• EXERCISE:
Count how many lines below include the string "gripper". Only that number should appear in the reply.

** INFORMATION SHOWN follows **

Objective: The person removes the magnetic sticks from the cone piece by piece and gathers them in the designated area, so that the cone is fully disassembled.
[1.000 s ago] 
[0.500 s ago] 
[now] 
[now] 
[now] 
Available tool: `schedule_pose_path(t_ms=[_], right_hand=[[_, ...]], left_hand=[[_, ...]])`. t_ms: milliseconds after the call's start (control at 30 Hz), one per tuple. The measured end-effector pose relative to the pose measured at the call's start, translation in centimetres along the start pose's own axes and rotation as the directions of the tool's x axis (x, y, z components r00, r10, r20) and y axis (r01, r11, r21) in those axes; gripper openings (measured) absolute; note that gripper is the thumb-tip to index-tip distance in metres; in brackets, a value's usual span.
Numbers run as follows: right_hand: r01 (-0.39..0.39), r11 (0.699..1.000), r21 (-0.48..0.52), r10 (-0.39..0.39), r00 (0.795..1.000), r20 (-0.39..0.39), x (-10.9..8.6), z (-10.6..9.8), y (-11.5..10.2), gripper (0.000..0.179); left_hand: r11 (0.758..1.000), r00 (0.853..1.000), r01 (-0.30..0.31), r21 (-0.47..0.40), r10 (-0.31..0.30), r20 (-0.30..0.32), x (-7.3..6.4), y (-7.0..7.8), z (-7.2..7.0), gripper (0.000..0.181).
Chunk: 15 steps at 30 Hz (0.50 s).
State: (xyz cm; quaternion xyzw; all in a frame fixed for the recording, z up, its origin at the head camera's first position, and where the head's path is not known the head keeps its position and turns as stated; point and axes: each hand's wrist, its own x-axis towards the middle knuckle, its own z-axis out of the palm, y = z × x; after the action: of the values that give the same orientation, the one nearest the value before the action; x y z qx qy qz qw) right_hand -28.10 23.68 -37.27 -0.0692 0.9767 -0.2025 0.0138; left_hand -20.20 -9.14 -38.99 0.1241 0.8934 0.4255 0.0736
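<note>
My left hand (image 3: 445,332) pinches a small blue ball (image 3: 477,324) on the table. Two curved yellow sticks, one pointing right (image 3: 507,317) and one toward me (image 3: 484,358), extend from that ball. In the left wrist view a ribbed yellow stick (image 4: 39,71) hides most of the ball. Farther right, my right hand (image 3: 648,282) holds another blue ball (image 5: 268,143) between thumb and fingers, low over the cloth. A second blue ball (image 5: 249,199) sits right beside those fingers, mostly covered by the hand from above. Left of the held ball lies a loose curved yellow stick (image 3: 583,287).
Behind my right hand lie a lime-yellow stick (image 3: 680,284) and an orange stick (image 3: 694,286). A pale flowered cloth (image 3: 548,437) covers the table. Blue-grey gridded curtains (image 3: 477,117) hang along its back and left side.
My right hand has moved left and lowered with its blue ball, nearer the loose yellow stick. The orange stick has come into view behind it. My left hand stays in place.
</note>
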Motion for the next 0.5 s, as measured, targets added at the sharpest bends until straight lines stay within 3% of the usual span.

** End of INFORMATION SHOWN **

• SOLUTION TO THE PROBLEM:
2